Das Sozialgericht hat zu Recht abgelehnt, die Antragsgegnerin im Wege der einstweiligen Anordnung zu verpflichten, dem Antragsteller Leistungen zum Lebensunterhalt nach dem Sozialgesetzbuch, 2. Buch, Grundsicherung für Arbeitssuchende – SGB II – zu gewähren.

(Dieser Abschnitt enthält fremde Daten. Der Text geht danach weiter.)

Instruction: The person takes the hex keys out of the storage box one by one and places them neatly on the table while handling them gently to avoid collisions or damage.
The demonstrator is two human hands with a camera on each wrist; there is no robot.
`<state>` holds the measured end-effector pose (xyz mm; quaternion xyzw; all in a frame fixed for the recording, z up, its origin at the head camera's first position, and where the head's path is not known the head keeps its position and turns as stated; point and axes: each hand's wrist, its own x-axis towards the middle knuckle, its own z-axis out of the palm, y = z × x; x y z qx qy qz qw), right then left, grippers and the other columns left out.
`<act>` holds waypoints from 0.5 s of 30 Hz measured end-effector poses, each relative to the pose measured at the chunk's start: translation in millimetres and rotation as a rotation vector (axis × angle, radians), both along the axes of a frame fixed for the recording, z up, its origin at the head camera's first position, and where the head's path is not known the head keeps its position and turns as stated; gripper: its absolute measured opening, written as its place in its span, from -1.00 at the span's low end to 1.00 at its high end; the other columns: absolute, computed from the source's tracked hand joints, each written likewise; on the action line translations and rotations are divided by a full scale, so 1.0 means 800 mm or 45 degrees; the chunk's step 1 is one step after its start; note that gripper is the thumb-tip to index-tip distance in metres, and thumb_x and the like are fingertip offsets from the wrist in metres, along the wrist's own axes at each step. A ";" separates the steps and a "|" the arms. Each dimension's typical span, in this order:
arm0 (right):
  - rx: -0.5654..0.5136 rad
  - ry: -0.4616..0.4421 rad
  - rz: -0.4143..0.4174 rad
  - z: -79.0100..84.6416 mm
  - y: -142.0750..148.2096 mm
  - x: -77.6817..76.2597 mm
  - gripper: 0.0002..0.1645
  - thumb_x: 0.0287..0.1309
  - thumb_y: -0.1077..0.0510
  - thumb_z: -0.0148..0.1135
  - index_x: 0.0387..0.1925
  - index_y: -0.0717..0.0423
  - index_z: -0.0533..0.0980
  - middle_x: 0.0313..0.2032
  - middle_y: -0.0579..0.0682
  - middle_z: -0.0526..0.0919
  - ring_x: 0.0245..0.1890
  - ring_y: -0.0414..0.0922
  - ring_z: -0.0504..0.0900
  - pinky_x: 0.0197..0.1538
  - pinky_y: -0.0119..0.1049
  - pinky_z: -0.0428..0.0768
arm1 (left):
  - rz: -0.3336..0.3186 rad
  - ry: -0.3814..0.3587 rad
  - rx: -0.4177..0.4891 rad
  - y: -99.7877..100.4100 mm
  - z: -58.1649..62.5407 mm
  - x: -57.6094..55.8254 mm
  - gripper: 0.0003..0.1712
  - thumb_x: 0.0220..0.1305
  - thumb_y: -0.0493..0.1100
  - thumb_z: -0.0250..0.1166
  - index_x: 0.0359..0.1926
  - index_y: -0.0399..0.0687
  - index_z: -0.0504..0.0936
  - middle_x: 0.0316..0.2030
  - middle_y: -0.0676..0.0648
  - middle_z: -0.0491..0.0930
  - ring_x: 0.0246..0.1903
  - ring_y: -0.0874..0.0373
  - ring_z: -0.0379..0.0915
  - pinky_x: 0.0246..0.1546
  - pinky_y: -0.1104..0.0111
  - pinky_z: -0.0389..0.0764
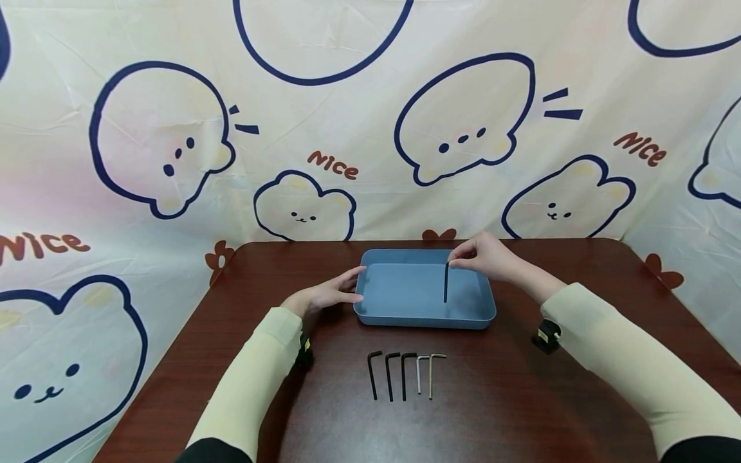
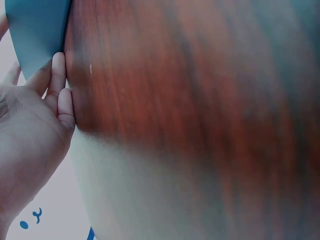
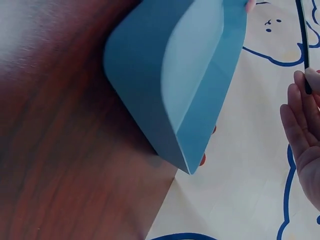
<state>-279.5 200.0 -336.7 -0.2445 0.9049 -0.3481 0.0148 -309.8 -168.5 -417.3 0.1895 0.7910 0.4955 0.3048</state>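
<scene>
My right hand (image 1: 482,256) pinches a black hex key (image 1: 446,283) between thumb and fingertips. The key hangs upright over the right half of the blue tray (image 1: 399,319), and its long arm also shows in the right wrist view. At the tray's left end, my left hand (image 1: 324,294) touches the wall with extended fingers, thumb nearer the front. The left wrist view shows these fingers (image 2: 58,70) against the tray's outer side. In front of the tray, several L-shaped hex keys lie in a row: three black ones (image 1: 389,378), a silver one (image 1: 419,376) and a brass-toned one (image 1: 431,378).
The tray stands near the back of a dark brown wooden table (image 1: 521,399). A pale cloth (image 1: 370,128) with cartoon animals hangs behind and around the table.
</scene>
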 end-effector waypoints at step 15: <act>-0.067 0.024 0.003 -0.016 0.014 0.041 -0.87 0.12 0.25 0.39 -0.26 0.17 0.72 -0.33 -0.05 0.72 -0.32 -0.09 0.60 -0.30 -0.31 0.59 | -0.007 0.003 0.004 0.000 0.003 0.003 -0.11 0.40 -0.18 0.18 0.55 0.09 -0.15 0.51 -0.21 -0.22 0.46 -0.15 -0.25 0.34 -0.15 -0.15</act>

Der Antragsteller hat jedenfalls nicht, was Voraussetzung wäre, glaubhaft machen können, einen Anspruch auf die begehrten Leistungen zu besitzen (§ 86b Abs. 2 Satz 2 SGG i.V.m. §§ 920 Abs. 2, 294 Zivilprozessordnung – ZPO –). Dem Antrag kann unter Beachtung des Gebotes eines effektiven Rechtsschutzes und der erforderlichen Berücksichtigung der Interessen des Antragstellers und ihrer Abwägung mit dem öffentlichen Interesse nicht stattgegeben werden. Für diese Abwägung ist – insbesondere wenn wie hier durch die einstweilige Anordnung faktisch die Hauptsacheentscheidung vorweggenommen wird – in erster Linie entscheidend, ob der Antragsteller mit der für die Vorwegnahme der Hauptsache erforderlichen hohen Wahrscheinlichkeit mit einem Erfolg im Hauptsacheverfahren rechnen kann. Dieses ist nicht der Fall, denn der Antragsteller ist unter Berücksichtigung des Einkommens seiner Partnerin Frau A…, mit der und deren Tochter er eine Bedarfsgemeinschaft bildet (§§ 7 Abs. 3 Nr. 3b, Nr. 4 SGB II), nicht hilfebedürftig im Sinne von § 9 Abs. 2 Satz 1 SGB II, wie das Sozialgericht im angefochtenen Beschluss zutreffend ausgeführt hat. Auf die diesbezüglichen Ausführungen kann verwiesen werden (§ 153 Abs. 2 SGG analog), zumal der Antragsteller seine Behauptung, es bestehe keine eheähnliche Gemeinschaft zwischen ihm und Frau A… offensichtlich nicht mehr aufrechterhalten will. Denn er führt in der Beschwerdeschrift nur noch aus, dass er die Leistungen der Antragsgegnerin benötige, weil ”…wir mit Frau A…'s Gehalt nicht meine Krankenversicherung bezahlen können…”.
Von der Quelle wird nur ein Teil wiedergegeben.